Sentita partecipazione, giovedì scorso, nel pieno rispetto delle norme anti-covid, alla cerimonia religiosa per il decimo anniversario di sacerdozio di don Francesco Lauria, giovane parroco della chiesa madre della città, San Benedetto Abate. Presenti anche il sindaco, Ermanno Cennamo, i componenti della giunta e il presidente del Consiglio comunale, Giovanni Rossi. «A don Francesco rinnovo gli auguri e il ringraziamento dell’intera amministrazione comunale - ha dichiarato il sindaco - per il servizio svolto nella nostra comunità, per il coraggio e per il coinvolgimento dei nostri giovani nelle numerose attività promosse. Lo ringrazio ancora per le parole di incoraggiamento e apprezzamento dell’azione amministrativa pronunciate durante l’omelia. Parole che ci aiutano a continuare sul percorso tracciato fatto di rispetto, lealtà, coraggio e amore verso la comunità».
A sua volta, il presidente dell’assise comunale, Rossi, ha sottolineato: «Nel giorno della memoria per le vittime del Covid-19, ricorre il decennale dell’ordinazione sacerdotale di don Francesco Lauria, parroco della chiesa Madre della nostra comunità. Una combinazione tutt'altro che casuale: nel giorno in cui il ricordo per le vittime adombra il nostro animo, Dio Padre ci ricorda la presenza di un punto di riferimento per tutti noi».
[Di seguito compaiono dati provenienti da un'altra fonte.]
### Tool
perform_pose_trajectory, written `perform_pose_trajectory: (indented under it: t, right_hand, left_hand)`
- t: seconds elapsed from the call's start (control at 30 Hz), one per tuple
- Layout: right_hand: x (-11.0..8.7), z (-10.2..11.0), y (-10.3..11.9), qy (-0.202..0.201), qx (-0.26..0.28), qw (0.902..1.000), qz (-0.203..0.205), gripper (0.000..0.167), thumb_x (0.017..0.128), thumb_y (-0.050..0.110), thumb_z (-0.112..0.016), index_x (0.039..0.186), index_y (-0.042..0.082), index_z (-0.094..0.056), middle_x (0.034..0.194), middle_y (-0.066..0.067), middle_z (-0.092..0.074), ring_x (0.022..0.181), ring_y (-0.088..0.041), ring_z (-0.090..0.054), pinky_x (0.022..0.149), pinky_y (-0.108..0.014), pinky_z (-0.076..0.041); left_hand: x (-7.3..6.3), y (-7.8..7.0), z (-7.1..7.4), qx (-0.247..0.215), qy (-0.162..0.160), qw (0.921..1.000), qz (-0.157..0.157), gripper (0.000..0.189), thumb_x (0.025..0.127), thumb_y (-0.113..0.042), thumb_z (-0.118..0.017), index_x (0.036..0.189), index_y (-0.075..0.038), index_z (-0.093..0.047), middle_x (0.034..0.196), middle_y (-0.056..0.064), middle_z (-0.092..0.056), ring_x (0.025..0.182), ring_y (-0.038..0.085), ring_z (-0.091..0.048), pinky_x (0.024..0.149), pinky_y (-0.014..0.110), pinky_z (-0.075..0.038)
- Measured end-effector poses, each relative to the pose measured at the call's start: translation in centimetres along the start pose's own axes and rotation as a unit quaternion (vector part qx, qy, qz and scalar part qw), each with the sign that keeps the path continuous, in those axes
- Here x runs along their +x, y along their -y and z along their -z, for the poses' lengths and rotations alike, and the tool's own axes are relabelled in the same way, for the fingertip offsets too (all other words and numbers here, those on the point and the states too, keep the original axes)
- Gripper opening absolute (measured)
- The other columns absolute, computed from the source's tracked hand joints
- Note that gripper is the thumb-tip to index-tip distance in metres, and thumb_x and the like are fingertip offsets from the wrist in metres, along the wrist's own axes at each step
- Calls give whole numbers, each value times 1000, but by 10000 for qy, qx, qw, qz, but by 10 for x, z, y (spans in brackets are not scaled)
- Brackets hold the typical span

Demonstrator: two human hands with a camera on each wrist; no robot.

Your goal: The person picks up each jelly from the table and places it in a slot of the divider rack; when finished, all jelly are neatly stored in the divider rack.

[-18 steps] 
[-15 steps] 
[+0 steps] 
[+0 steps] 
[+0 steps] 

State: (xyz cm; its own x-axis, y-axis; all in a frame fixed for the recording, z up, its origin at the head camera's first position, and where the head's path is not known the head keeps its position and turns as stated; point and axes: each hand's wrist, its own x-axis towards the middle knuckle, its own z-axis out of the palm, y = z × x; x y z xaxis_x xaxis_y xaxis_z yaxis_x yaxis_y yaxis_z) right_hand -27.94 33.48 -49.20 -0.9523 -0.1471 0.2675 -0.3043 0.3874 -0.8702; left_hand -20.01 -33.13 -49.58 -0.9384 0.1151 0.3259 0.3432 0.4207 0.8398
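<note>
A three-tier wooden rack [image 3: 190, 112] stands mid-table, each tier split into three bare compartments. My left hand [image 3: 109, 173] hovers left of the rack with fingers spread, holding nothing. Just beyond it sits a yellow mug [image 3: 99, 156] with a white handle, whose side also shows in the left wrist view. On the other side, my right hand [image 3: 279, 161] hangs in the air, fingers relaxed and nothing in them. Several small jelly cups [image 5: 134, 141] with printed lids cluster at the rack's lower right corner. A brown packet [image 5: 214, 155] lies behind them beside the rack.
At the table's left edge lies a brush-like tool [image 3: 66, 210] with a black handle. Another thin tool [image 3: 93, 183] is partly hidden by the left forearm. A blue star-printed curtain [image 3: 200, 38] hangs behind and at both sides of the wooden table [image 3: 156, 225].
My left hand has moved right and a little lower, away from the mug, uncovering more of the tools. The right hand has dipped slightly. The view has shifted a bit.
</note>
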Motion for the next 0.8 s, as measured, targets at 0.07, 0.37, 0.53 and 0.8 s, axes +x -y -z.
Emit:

Don Francesco, visibilmente commosso per l’importante ricorrenza, nel suo indirizzo di saluto alla comunità ha fatto riferimento a una Lettera di San Paolo. «Ognuno ci consideri come servi di Cristo e amministratori dei misteri” (1 cor 4,1) - ha ribadito - La prima lettera che Paolo scrive alla comunità di Corinto al Capitolo 4 ha guidato la mia meditazione mattutina, in questo giorno di lode e ringraziamento al Signore per l’incommensurabile dono del ministero sacerdotale che ha posto nelle mie mani. Dieci anni fa la Chiesa, sotto la custodia di San Giuseppe, mi ha chiamato ad essere Padre nella fede, servitore della comunità, annunziatore del Vangelo». Don Francesco ha poi espresso gratitudine per la sua comunità e per la sua famiglia, «che mi ha generato nella fede - ha sottolineato - sostenendomi e accompagnandomi in ogni passo compiuto, presenza certa e silenziosa nella vita di un sacerdote, in modo particolare ai miei cari nipoti Antonio e Chiara, segno della tenerezza di Dio», e per il vescovo, monsignor Bonanno, «che si unisce a noi spiritualmente in preghiera i confratelli sacerdoti Padre Bobby, don Sebastiano, don Luigi, don Loris, don Agostino, dell’unità pastorale, e don Giuseppe, che questa sera con me e per me hanno offerto il sacrificio di lode».
Infine ha rivolto «Un grazie particolare a don Antonio, padre nell’insegnamento, fratello maggiore nel cammino, sostegno e forza», ricordando che nella celebrazione «seppur contingentata a causa della pandemia in corso», si è ricomposta tutta la sua vita, «iniziando dalla comunità di origine: la Parrocchia Santa Maria della Neve in Sangineto, madre che mi ha generato alla fede e accompagnato a varcare la soglia del sacerdozio; la comunità parrocchiale della Beata Vergine Addolorata di San Filippo, che ha raccolto i primi frutti del mio ministero, l’entusiasmo, gli errori dell’inesperienza, e la comunità di San Benedetto Abate, oggi affidata alla mia custodia».